So, as anyone ought to be able to see, if you are doing generational comparisons of intellect, or earnings, or wealth, you need long data series which allow cross-lagged comparisons. You compare 20 year olds of the 60’s with 20 year olds of 2010, and adjust for inflation before launching any rhetorically fireworks. The Office of National Statistics has looked at the earnings of those who entered the UK labour market in 1975, 2009 and 2013 and inflation adjusted all of them. Those who entered in 1975 had the hardest time. If you want to pick a generational fight you can say that the generation of 1975 slaved to provide luxury for the generation of 2009.

 

By the way, these earning comparisons are fine, and probably the best ones to do and could well look a bit different after another 5 years of economic growth, if that happens. Accumulated wealth in Britain is largely based on the value of property, and that is currently inflated in London for global reasons. Student debt may never be paid off, and is probably less burdensome for higher earners than the very high tax rates of the 70s and 80s.
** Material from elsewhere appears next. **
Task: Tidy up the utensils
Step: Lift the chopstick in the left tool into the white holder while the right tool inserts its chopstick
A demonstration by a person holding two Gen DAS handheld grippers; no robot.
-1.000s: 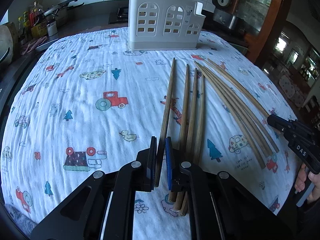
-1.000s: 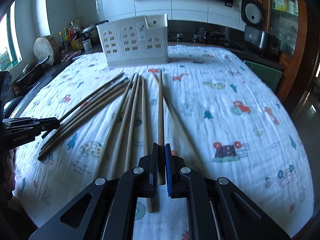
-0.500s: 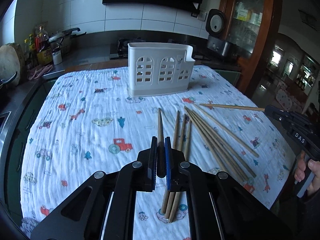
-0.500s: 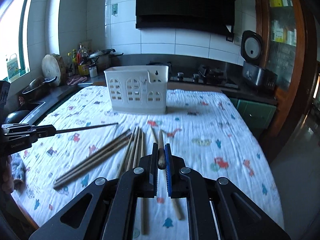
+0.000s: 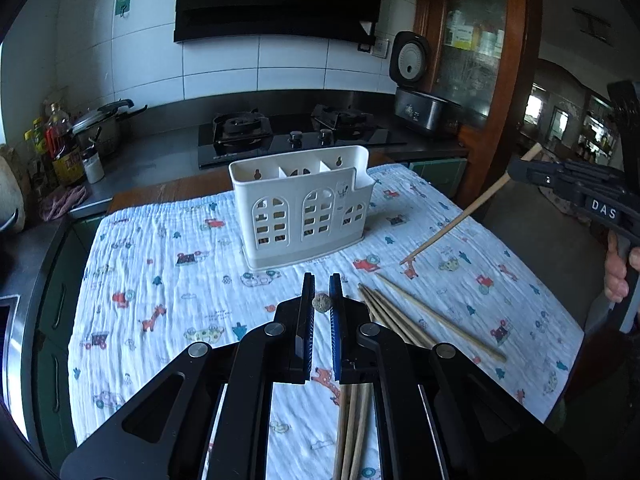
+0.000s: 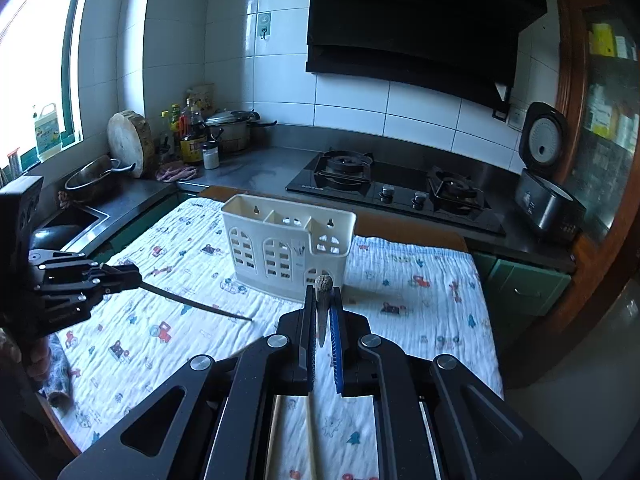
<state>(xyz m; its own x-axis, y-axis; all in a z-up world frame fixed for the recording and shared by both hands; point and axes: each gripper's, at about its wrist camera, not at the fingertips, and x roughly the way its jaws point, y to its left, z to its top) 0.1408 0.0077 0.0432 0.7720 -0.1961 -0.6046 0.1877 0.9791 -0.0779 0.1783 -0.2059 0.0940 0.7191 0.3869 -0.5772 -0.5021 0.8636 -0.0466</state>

Furthermore, wealth comparisons now need to be done not only at 60 but also at 80 when the costs of nursing care usually write off a large chunk of accumulated wealth for many older people.

Methods, you see, are to be preferred over assertions, and sometimes social scientists develop methods which can contribute to economic debates.

2 comments:

  1. "For example, if you are a bright young thing and applied for a job with Lehman Brothers on 14 September 2008 you would have received an unpleasant surprise the following day,"

    That was the first scene in the now canceled sit-com "Don't Trust the Bitch in Apartment 23." Nice, determined June from the Midwest shows up with her MBA for her first day at her dream job on Wall Street, but after 30 seconds the feds break in and haul the CEO, Bernie Madoff, away in chains while underlings set fire to files and her now unemployed supervisor advises her "Switch to Looting mode!"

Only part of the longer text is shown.